Former railway station in the North Riding of Yorkshire, England

Hayburn Wyke railway station was a railway station on the Scarborough & Whitby Railway, 7 mi north from Scarborough. It served the popular local beauty spot of Hayburn Wyke, and the adjacent Hayburn Wyke Hotel, and was situated in the civil parish of Cloughton.

The Cinder Track, a multi-user path used by walkers, cyclists and horse-riders, passes through the station on the line of the old railway, whilst the Cleveland Way long-distance footpath passes just to the east.

== History ==
The station opened on 16 July 1885. The platform was originally on the up side of the line, but was moved to the down side on request of the NER, who objected to the design of the wooden station being on a steep slope. The NER wanted a more "substantial station." The station only ever consisted of one track and one platform; all goods traffic was handled at Staintondale. The station was on an uphill gradient northwards; the climb to station began at Cloughton at 1-in-90 and at Hayburn Wyke, its ascent was 1-in-71.
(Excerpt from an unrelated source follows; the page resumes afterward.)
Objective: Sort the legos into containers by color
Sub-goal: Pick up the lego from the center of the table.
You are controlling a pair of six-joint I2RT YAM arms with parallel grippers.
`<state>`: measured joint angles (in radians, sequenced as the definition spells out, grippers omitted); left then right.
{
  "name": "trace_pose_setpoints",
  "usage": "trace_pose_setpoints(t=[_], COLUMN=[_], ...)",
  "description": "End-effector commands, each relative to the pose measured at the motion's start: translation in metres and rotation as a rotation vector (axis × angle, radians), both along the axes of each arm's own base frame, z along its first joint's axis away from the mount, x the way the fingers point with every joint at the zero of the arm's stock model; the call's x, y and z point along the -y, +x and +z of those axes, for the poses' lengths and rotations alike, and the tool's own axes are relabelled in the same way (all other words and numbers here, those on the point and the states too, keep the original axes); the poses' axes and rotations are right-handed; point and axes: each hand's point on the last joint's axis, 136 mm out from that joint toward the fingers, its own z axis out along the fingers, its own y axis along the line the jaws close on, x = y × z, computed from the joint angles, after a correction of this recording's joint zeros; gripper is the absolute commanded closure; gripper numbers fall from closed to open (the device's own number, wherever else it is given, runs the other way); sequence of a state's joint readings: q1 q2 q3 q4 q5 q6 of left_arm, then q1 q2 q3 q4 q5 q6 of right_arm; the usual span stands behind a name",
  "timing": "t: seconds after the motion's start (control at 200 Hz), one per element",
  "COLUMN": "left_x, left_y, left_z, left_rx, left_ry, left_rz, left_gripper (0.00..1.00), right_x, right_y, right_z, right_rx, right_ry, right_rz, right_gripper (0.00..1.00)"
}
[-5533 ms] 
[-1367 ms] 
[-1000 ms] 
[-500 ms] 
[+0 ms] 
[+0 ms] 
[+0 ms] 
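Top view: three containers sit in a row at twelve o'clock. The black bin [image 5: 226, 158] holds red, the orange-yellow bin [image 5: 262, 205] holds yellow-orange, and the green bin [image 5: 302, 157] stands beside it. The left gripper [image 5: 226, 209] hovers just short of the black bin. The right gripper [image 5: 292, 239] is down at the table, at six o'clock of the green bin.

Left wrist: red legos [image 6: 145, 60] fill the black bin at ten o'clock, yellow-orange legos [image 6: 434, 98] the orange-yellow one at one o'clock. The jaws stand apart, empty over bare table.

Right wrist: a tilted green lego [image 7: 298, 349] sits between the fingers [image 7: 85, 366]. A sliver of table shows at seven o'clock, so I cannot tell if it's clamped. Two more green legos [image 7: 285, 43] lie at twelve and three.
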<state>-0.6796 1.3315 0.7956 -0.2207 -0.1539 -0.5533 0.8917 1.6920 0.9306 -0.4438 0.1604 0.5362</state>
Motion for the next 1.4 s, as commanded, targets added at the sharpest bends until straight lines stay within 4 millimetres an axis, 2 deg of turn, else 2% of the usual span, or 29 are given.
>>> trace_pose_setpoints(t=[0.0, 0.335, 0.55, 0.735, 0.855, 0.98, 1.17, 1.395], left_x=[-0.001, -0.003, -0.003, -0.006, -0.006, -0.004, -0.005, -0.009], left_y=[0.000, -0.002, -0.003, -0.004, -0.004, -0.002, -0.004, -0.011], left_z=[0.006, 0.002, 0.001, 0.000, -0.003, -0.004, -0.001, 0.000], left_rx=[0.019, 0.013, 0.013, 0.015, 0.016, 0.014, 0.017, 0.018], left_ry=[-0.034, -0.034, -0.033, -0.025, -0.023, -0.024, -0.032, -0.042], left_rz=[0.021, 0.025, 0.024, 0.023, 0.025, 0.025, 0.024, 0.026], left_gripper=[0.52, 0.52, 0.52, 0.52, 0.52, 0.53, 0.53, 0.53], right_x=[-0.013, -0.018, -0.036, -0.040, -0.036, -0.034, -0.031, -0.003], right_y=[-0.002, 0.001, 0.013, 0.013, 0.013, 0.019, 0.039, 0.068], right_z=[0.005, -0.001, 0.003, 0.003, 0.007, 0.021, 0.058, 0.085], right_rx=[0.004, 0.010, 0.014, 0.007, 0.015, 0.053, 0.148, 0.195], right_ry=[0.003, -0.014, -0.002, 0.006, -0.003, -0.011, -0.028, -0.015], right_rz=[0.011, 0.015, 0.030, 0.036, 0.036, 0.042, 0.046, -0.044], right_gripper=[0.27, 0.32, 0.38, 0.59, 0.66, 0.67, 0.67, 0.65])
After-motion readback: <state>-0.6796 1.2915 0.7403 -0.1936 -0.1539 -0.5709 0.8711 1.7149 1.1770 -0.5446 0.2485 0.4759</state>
The station was rebuilt in 1893, and closed temporarily on 1 March 1917. Reopening took place on 2 May 1921 before final, permanent closure on 8 March 1965. From 1955 the station was reduced to an unstaffed halt. In July 1885 upon opening, the timetable afforded four stops in each direction (north and south) at Hayburn Wyke, with trains taking 50 minutes to reach Whitby, and 20 minutes to reach Scarborough. The 1922 timetable shows the station had nine northbound and ten southbound stopping trains. At least three of theses either started or terminated at Saltburn, going via the Whitby, Redcar and Middlesbrough Union Railway. In 1958 after many services had been replaced by diesel-multiple-units, the station had four services each way on weekdays but the first services did not arrive at Hayburn until 09:41 southwards, and 12:08 northwards. Services in the summer if 1962 were slightly better with seven workings, with some going on to Middlesbrough via the Esk Valley Line.

In June 1957, a van was using the level crossing, (which had been unstaffed since station personnel were withdrawn two years earlier) when it was hit by a goods train and shunted 200 yard along the track. The two occupants of the van died in the accident. This was the most serious accident to occur on the Scarborough & Whitby railway. The former stationmaster's house dating back to 1892, which stands parallel to the former line, survives as a private residence. For some time after the station was unstaffed, the station buildings were used as a camping location.

==Bibliography==
- Chapman, Stephen (2008). "York to Scarborough Whitby & Ryedale"
- Lidster, Robin (2010). "Scarborough & Whitby Railway through time"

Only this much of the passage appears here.